▶ _Assignment_: Give the lines again exactly as they appear below, from the line with "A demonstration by" to the line with "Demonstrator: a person", both included, and only those lines. Leave every picture out.

* * *

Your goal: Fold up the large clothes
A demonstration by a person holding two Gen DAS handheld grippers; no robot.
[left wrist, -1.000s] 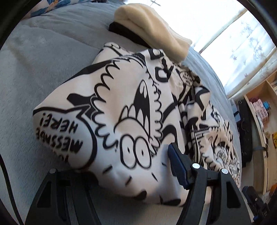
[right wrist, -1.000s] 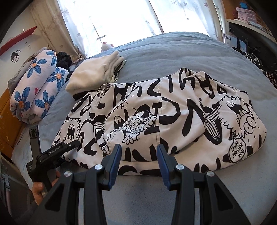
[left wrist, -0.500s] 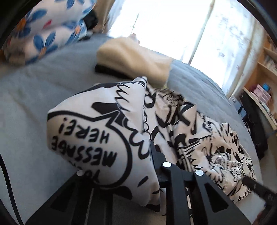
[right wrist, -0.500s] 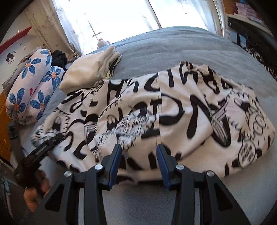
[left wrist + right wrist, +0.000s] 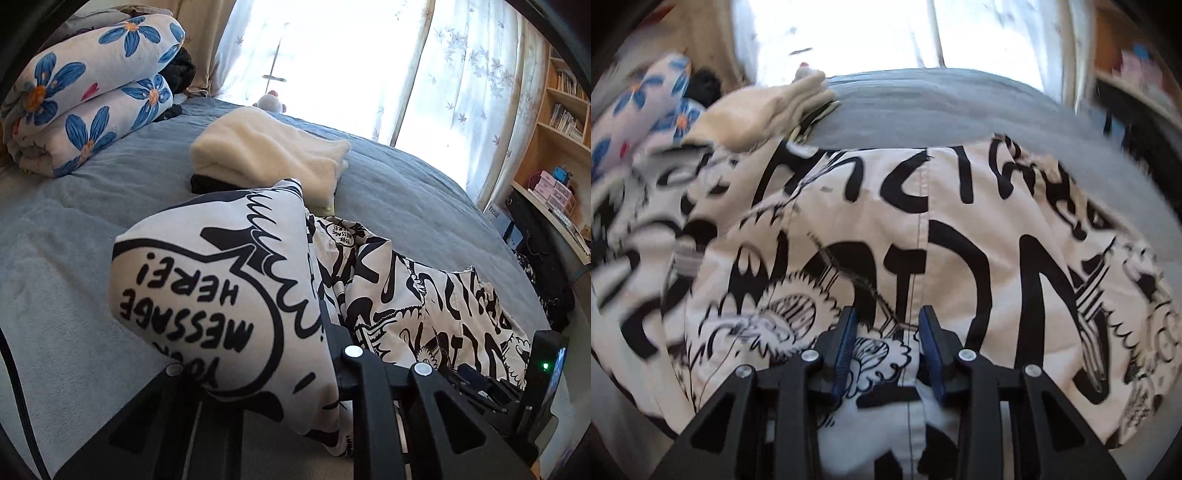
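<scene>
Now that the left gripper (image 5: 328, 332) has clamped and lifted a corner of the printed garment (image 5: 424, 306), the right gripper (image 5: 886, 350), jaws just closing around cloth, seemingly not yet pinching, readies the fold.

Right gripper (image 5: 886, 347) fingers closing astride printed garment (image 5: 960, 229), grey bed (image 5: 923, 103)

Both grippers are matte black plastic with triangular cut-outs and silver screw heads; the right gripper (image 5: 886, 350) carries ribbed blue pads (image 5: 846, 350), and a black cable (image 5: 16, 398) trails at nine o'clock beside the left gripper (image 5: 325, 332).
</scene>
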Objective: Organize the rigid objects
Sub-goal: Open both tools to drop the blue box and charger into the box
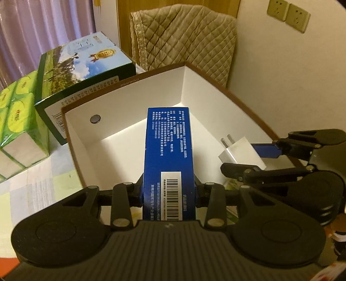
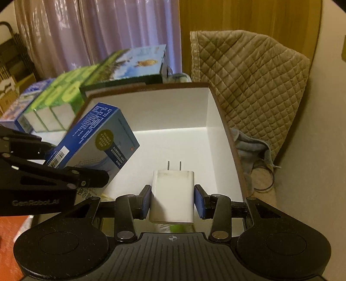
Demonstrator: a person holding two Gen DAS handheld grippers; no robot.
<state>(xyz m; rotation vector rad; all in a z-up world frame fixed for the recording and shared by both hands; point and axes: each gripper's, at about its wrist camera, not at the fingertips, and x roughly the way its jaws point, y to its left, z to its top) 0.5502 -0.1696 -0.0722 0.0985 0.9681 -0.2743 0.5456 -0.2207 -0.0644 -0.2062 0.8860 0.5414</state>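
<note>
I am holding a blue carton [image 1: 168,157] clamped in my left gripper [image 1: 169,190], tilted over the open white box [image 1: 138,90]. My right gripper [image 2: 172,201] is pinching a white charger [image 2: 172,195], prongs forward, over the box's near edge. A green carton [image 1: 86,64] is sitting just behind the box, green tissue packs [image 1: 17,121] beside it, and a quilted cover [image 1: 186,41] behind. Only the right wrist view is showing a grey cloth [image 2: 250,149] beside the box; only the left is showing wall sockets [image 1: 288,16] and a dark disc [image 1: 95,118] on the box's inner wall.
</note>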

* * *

▶ _The completed task_:
A demonstration by a person holding two Gen DAS handheld grippers; no robot.
[left wrist, -1.000s] 
[right wrist, -1.000s] 
[left wrist, -0.500s] 
[right wrist, -0.500s] 
[left wrist + right wrist, +0.000s] 
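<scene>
Now that the left gripper (image 5: 328, 332) has clamped and lifted a corner of the printed garment (image 5: 424, 306), the right gripper (image 5: 886, 350), jaws just closing around cloth, seemingly not yet pinching, readies the fold.

Right gripper (image 5: 886, 347) fingers closing astride printed garment (image 5: 960, 229), grey bed (image 5: 923, 103)

Both grippers are matte black plastic with triangular cut-outs and silver screw heads; the right gripper (image 5: 886, 350) carries ribbed blue pads (image 5: 846, 350), and a black cable (image 5: 16, 398) trails at nine o'clock beside the left gripper (image 5: 325, 332).
</scene>
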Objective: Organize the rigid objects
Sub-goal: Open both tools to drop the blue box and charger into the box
Demonstrator: a person holding two Gen DAS handheld grippers; no robot.

The response to this exercise is finished.